Do yourself a favor, and listen to it here if you haven’t already.

That said, this morning I woke up to hordes of people calling Harry Styles the new Bowie, and I’m going to have to draw the line. Harry Styles doesn’t have as much talent in his pinky fingernail — not a dig at Styles, but Bowie literally shaped popular music.

Character aside, Bowie’s sales, estimated at 140 million worldwide, made him one of the world’s best-selling artists. In the UK, he was awarded nine platinum album certifications, eleven gold and eight silver, and in the US, he received five platinum and seven gold certifications.

But the awards were just one-hundredth of what made Bowie the musician he was. His identity blurring, his disregard for artistic norms, his passion for experimentation, his deconstruction of pop music itself.

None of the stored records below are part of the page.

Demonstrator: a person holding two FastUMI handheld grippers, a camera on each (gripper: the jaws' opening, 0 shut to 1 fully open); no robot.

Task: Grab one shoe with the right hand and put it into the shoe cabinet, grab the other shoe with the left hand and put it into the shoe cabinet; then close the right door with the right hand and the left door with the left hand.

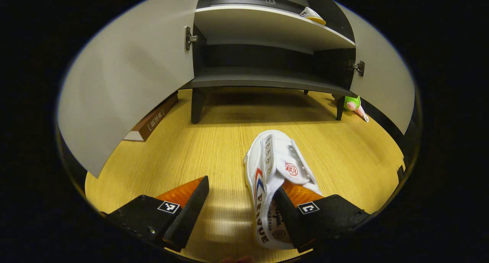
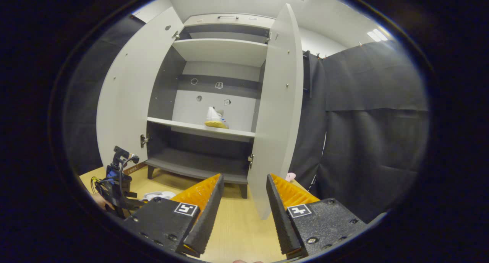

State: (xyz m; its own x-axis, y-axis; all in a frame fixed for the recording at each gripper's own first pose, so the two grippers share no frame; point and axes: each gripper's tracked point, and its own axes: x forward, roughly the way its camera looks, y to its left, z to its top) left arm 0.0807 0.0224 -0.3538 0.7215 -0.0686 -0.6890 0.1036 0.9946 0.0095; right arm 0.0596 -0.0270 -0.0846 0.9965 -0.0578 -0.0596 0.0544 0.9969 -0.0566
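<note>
My left gripper [image 1: 240,202] hung low over the yellow wood floor [image 1: 214,148], jaws spread wide and holding nothing. Between them, but hard against the right-hand finger, lay the white shoe [image 1: 273,171], its heel end nearest me and its long axis running straight ahead toward the shoe cabinet [image 1: 267,79]; that finger appeared to sit at or inside the shoe's opening, though I could not tell whether it touched. The left-hand finger stood well apart from the shoe, over bare floor. Beyond, the left door [image 1: 126,83] and right door [image 1: 382,83] both stood open, and the other shoe [image 1: 313,16] already rested on the middle shelf, toward the right. My right gripper [image 2: 240,205] waited farther back and higher, jaws open and empty, facing the open right door [image 2: 279,110]. By my judgement the left side was far nearer this shoe, and the coming move called for closing across its width, then carrying it forward.
</note>
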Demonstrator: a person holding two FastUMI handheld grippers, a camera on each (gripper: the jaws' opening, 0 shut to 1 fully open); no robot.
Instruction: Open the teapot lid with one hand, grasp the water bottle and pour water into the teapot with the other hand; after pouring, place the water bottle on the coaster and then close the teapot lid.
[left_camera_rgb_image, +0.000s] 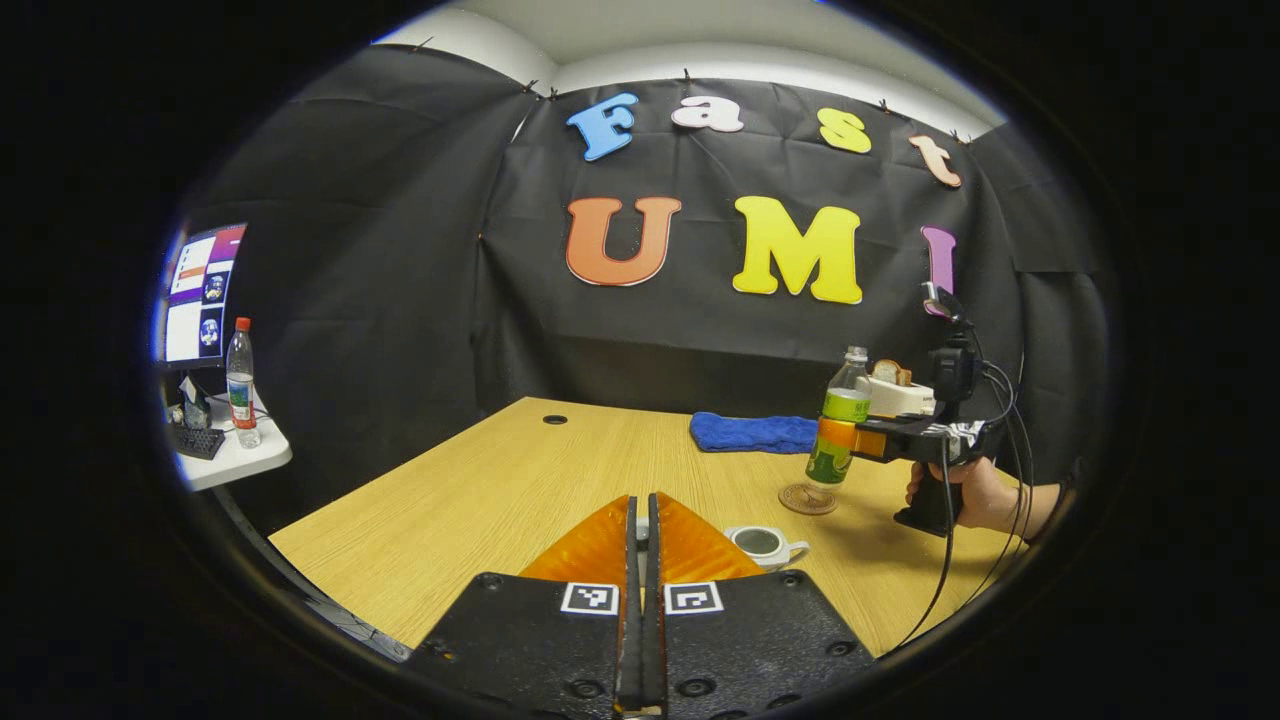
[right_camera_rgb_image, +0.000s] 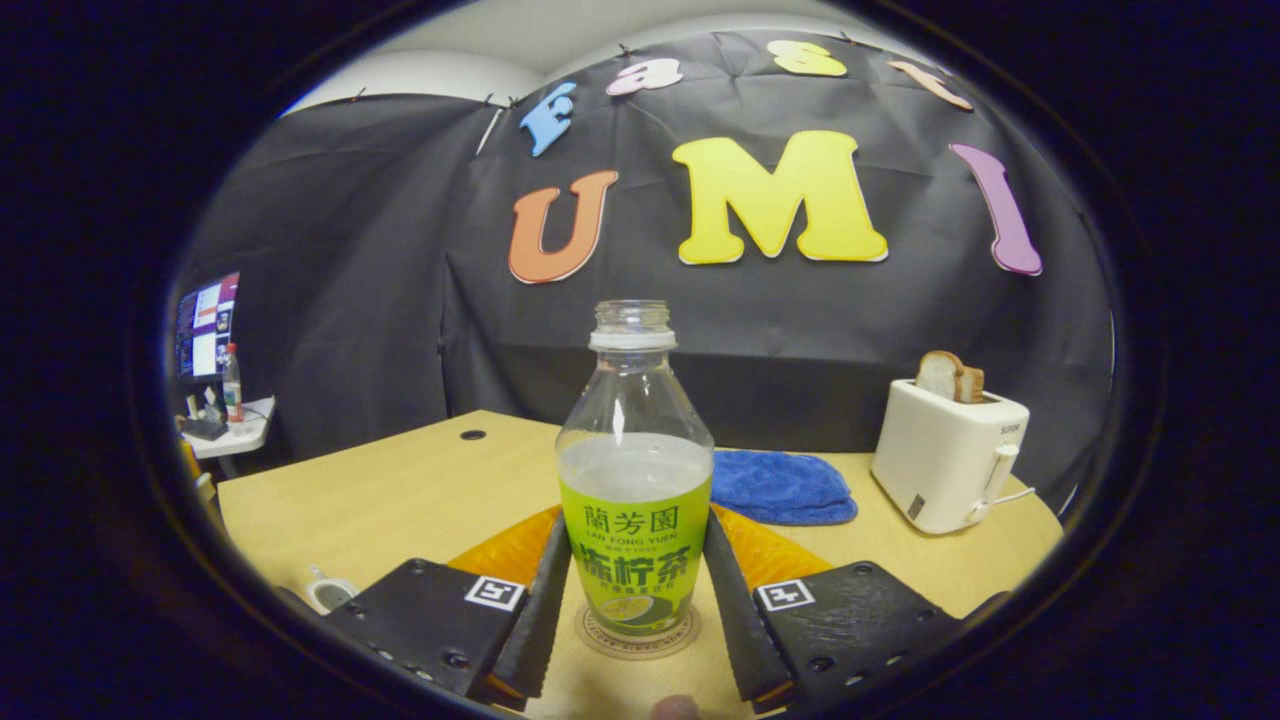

“As a credible piece of indie-pop balladry that moves Styles into a new arena, I’d say he just about pulls it off,” The Guardian wrote today — alluding to his apparent pulling-off of a Bowie-esque character, and GQ have said, “Style’s new single is more Bieber than Bowie” — but I’m still trying to work out what the most offensive part of that sentence is. Another author wrote, “Harry Styles’s new song Sign of the Times is David Bowie via Oasis.”

All I’d like to say is, no it absolutely is not. Styles is fine — in fact, he’s talented, and I’ll probably listen to his song a number of times today — but he falls far, far short of Bowie in terms of stage presence, character, and overall artistic genius. Everyone does.